Trust Capital lists several funding methods, including bank transfer, Visa, Mastercard, SticPay, Maestro, and Mada. Current materials also describe USDT on the TRC20 network for some transfers, which adds another option for traders who prefer crypto rails.
The starting deposit is often shown as $10, which is appealing for small accounts. Still, some pages mention a higher live-account minimum, so it's smart to confirm the current threshold before sending funds.
Processing times vary by method. Card and e-wallet deposits are often presented as same-day, while bank transfers may take a few business days. Withdrawals can be quick through some channels, yet published ranges still stretch from about one day to as long as ten working days.
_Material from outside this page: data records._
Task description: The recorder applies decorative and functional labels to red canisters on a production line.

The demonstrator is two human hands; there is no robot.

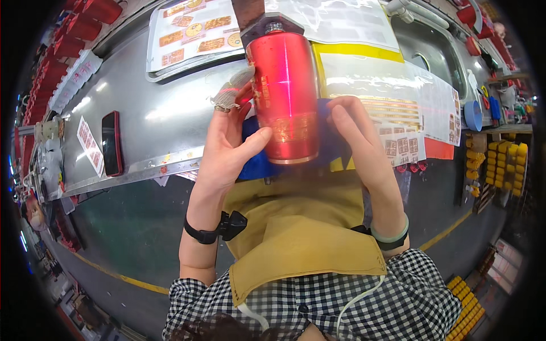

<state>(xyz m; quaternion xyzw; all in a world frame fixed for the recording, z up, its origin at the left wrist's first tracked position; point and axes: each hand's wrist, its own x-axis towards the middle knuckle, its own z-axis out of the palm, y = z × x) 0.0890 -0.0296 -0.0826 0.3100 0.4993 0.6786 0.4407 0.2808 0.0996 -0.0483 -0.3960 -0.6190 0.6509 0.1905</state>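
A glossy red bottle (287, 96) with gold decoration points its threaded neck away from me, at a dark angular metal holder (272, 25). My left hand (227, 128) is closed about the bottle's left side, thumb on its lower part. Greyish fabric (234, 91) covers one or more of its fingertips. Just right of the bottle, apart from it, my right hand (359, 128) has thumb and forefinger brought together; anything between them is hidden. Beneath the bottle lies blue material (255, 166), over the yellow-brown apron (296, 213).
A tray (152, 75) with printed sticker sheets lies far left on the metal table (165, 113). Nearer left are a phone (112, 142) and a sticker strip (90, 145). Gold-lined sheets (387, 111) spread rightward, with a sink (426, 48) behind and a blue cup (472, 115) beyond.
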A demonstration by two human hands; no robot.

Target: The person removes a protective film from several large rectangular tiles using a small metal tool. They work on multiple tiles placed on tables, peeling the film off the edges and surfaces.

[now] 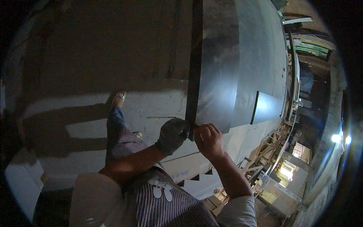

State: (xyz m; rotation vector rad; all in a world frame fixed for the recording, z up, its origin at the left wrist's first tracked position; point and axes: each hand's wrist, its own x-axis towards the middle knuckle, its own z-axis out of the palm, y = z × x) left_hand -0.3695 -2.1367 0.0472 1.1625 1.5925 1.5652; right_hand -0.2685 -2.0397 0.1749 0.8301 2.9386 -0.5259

That gap is important because user feedback around withdrawals is mixed. Some traders report normal processing, while others say payouts took longer than expected. The safest view is a practical one: treat withdrawal speed as method-dependent and avoid assuming the fastest timeline will apply to every request.
Trust Capital puts more effort into education than many newer brokers. The learning side includes video tutorials, a financial glossary, seminars, mentor sessions, and tools such as an economic calendar. The Together account's one-on-one support may be useful for traders who learn better with direct guidance than with articles alone.
Customer support is listed as available 24/5 through live chat, email, phone, and a ticket system. Those are standard channels, but they still matter. When you need help with verification, platform access, or a funding issue, quick support can save a lot of stress.
There are limits, though. Trust Capital does not appear to offer copy trading or broader passive investment options. It also does not stand out for promotions, and that will not bother serious traders, but it removes one hook that some competitors still use to attract new clients.
Trust Capital is a reasonable broker option for traders who want a low barrier to entry, familiar MetaTrader platforms, and access to more than just forex. The broad market list, demo account, and educational support are the strongest points in its favor.
The weaker side is harder to ignore. Fee transparency is uneven outside the Professional account, the account range is fairly narrow, and withdrawal feedback is not fully consistent.
That leaves a clear takeaway. Start with the demo account, confirm which entity will hold your account, and check current fees and funding terms before you commit real money. If those details line up with your trading style, Trust Capital can be a solid fit.